> [Goal of the exercise]: Your job with the data below is to output exactly the lines from the one holding "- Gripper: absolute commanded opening" down to the one holding "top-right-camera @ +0", both included, and no others.
• • • • •
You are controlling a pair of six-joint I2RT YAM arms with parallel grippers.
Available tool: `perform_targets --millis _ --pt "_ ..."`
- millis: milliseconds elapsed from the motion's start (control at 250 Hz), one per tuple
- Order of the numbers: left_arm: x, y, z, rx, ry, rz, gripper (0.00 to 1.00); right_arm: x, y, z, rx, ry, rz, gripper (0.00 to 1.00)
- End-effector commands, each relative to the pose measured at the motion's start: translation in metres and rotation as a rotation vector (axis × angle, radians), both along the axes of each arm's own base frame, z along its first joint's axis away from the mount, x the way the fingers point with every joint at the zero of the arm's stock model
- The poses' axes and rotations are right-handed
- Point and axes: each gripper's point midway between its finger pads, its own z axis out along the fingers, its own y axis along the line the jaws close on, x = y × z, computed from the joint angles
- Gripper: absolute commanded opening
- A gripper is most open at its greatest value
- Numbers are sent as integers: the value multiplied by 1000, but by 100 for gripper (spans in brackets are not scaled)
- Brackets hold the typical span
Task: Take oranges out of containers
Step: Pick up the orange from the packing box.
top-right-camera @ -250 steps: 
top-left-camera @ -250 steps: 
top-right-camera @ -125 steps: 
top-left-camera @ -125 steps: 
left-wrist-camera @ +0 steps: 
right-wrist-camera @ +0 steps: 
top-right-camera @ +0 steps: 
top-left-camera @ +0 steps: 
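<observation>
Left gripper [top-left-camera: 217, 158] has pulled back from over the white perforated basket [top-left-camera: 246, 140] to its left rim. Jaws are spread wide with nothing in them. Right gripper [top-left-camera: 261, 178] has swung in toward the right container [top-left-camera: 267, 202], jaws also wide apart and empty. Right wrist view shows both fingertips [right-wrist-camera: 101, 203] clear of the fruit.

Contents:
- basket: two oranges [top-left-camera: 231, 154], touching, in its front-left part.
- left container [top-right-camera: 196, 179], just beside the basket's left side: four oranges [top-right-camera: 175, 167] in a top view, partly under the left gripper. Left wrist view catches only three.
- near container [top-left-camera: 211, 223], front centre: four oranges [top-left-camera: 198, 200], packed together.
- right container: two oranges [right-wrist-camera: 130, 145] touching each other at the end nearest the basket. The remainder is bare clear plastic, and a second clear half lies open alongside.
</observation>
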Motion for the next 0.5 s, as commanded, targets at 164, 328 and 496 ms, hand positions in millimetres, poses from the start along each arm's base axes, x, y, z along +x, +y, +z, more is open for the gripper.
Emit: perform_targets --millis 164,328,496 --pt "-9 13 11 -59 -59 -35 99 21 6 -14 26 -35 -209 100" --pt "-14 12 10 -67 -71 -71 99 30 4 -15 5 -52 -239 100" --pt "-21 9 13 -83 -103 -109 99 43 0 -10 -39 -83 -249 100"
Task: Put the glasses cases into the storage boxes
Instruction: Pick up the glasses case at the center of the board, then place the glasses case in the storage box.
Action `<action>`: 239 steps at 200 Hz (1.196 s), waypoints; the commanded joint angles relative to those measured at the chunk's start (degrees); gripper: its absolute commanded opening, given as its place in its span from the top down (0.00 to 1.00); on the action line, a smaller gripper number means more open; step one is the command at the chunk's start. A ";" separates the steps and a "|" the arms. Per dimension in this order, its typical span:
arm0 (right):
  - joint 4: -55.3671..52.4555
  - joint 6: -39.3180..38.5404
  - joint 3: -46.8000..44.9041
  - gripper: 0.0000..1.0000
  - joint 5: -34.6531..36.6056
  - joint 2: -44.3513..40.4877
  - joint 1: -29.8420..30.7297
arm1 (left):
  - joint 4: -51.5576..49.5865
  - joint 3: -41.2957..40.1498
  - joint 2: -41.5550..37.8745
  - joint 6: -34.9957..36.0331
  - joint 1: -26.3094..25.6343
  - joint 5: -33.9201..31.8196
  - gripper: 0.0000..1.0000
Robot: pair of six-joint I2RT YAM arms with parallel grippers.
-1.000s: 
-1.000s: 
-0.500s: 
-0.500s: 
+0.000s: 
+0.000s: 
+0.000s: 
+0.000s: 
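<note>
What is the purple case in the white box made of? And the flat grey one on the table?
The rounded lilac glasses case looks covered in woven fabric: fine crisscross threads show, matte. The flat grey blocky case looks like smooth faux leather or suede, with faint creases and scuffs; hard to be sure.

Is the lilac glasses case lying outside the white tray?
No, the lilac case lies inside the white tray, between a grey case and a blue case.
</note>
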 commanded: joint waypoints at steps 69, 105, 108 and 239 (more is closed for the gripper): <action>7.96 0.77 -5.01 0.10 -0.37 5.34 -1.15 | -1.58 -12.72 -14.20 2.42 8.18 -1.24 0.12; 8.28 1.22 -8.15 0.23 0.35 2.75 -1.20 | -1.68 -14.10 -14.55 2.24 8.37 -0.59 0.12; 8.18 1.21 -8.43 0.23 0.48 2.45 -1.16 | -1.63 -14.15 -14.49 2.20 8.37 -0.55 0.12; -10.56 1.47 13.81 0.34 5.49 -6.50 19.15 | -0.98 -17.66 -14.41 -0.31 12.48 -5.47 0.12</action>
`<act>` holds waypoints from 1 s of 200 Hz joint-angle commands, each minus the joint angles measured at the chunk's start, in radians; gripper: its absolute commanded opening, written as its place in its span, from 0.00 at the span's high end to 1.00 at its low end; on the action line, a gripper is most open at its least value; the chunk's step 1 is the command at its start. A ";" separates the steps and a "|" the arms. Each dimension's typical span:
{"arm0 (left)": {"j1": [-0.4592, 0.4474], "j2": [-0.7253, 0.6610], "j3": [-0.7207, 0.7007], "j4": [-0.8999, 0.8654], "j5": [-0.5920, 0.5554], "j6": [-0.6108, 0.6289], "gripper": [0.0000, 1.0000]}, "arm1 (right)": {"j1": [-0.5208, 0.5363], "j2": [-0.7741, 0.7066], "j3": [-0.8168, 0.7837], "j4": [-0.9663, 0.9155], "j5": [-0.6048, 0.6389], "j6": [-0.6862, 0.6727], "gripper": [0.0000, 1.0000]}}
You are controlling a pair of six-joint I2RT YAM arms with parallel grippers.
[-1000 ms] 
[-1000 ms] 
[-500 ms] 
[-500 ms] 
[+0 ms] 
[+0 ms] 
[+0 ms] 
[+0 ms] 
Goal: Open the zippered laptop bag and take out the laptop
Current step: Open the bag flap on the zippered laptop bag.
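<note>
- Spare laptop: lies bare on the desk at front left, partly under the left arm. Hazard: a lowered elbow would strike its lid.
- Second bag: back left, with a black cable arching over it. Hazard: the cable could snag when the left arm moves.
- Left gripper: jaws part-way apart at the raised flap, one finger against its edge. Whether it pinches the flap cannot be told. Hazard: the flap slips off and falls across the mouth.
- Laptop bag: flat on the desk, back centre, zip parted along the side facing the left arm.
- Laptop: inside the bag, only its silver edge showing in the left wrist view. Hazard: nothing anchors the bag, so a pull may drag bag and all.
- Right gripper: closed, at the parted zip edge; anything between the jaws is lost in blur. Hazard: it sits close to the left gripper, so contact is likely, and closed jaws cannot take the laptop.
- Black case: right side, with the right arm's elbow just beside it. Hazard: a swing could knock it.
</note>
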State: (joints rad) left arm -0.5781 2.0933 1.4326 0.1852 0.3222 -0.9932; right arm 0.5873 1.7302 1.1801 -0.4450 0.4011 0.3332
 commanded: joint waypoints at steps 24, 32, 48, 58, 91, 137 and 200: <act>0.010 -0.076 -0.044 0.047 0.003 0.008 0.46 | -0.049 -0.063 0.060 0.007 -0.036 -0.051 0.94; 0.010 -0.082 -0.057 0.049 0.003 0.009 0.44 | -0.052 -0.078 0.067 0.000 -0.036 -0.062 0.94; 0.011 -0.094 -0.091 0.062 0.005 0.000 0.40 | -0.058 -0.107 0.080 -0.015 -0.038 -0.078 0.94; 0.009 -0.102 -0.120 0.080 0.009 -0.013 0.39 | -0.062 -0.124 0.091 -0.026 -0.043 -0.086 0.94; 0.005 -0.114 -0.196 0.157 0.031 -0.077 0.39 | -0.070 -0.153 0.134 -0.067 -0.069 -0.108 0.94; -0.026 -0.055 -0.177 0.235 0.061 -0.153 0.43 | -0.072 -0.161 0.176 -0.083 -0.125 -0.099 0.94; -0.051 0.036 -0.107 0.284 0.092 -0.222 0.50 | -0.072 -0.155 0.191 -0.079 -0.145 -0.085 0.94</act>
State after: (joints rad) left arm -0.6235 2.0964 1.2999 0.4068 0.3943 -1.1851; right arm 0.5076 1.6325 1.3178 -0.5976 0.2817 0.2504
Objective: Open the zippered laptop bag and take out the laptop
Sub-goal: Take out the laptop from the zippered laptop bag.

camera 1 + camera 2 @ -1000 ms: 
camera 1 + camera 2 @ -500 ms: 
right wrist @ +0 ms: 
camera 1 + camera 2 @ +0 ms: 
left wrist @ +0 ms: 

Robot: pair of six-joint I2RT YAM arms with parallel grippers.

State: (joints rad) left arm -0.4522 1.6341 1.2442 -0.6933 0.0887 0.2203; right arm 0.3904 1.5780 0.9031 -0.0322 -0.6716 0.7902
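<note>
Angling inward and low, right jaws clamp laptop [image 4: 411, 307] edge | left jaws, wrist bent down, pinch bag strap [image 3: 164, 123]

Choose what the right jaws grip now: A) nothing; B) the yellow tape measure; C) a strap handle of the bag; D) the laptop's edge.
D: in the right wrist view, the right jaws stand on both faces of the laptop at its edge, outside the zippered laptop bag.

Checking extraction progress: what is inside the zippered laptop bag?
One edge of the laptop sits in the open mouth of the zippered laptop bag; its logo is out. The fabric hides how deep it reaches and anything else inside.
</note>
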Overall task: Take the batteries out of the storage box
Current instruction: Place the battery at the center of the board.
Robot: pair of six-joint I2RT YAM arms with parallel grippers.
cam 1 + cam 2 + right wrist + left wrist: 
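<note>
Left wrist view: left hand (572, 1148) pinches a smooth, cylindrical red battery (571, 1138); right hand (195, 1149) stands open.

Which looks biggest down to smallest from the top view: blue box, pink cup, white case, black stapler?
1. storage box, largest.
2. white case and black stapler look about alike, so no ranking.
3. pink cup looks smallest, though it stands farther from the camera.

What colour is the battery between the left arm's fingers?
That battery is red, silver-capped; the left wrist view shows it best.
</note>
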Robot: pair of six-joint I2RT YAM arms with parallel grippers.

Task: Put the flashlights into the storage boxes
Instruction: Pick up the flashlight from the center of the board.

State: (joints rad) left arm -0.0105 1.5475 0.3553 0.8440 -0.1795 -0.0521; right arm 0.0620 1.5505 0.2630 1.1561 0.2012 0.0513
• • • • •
> [Answer area]:
- Gripper: absolute commanded opening
- A gripper is most open at its greatest value
- Numbers are sent as integers: the value multiplied by 1000, but by 100 for gripper (spans in brackets are not scaled)
- Brackets hold the typical span
Task: Take oranges out of containers
Step: Pick up the orange from the packing box.
top-right-camera @ -250 steps: 
top-left-camera @ -250 steps: 
top-right-camera @ -125 steps: 
top-left-camera @ -125 steps: 
left-wrist-camera @ +0 steps: 
right-wrist-camera @ +0 steps: 
top-right-camera @ +0 steps: 

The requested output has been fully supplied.